▶ **Your task**
Go through the lines below and tally those containing the string "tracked". Respond with the number only.

Information provided START

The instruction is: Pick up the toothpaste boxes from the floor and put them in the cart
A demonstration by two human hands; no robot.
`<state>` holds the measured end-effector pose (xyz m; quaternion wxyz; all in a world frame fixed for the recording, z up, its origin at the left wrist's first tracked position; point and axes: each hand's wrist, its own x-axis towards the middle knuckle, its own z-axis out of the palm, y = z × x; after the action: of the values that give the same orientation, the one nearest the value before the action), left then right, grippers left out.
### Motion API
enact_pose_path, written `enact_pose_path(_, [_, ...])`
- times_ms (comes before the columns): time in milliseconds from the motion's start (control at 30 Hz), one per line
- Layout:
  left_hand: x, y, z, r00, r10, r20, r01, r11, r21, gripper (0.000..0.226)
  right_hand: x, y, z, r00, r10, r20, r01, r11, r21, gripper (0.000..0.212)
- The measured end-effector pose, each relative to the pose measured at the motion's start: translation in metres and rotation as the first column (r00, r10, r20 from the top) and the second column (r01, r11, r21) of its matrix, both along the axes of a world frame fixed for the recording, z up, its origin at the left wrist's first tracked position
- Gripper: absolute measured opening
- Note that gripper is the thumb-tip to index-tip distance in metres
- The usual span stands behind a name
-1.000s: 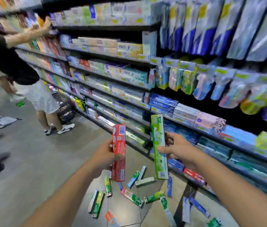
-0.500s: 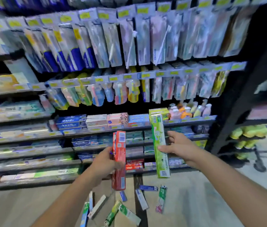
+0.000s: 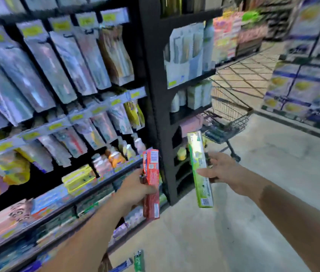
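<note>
My left hand point(image 3: 135, 190) grips a red toothpaste box point(image 3: 151, 183) held upright in front of the shelves. My right hand point(image 3: 221, 170) grips a green toothpaste box point(image 3: 200, 169), also upright, slightly tilted. A wire shopping cart point(image 3: 231, 114) stands ahead on the right, past the black shelf end, partly hidden by it. Two more toothpaste boxes, a green one point(image 3: 138, 262) and a blue one point(image 3: 121, 266), lie on the floor at the bottom edge.
Shelves of toothbrush packs and toothpaste point(image 3: 57, 114) fill the left side. A black shelf end post point(image 3: 155, 95) stands between me and the cart. Stacked boxed goods point(image 3: 308, 75) line the far right. Pale floor point(image 3: 253, 193) stretches toward the cart.
The view has swung to the right: the cart is now in sight and most floor boxes have dropped out of view. Both hands still hold their boxes.
</note>
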<state>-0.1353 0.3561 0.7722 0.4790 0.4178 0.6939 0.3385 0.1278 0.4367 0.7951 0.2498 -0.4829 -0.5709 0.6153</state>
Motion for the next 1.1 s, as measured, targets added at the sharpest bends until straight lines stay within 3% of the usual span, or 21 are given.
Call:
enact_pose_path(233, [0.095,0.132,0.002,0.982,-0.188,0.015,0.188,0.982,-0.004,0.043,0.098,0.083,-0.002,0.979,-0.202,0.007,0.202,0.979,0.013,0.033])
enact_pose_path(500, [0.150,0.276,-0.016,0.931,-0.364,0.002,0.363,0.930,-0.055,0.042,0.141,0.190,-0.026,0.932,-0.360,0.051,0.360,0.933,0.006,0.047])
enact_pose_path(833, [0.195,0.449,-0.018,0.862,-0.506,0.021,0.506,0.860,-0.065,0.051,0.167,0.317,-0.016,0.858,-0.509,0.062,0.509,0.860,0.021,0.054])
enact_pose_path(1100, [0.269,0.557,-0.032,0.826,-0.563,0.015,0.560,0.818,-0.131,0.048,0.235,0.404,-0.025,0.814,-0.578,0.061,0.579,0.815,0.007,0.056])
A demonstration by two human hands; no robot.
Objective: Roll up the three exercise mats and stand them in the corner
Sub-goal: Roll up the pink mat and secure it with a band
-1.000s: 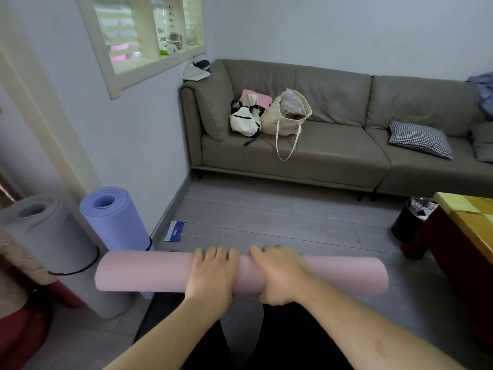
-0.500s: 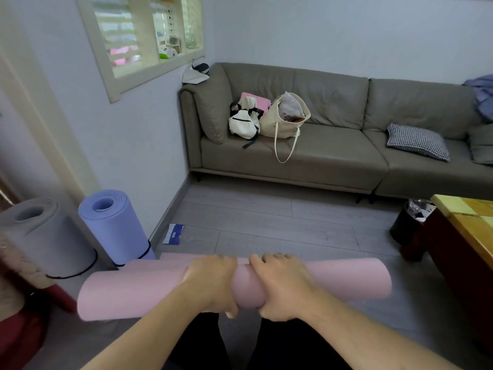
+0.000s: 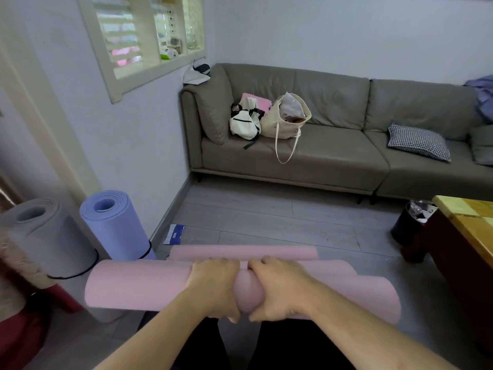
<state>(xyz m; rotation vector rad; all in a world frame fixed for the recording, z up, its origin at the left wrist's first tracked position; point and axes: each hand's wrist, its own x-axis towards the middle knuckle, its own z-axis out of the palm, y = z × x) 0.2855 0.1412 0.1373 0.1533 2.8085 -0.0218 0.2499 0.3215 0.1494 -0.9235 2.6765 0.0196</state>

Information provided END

▶ **Answer area**
3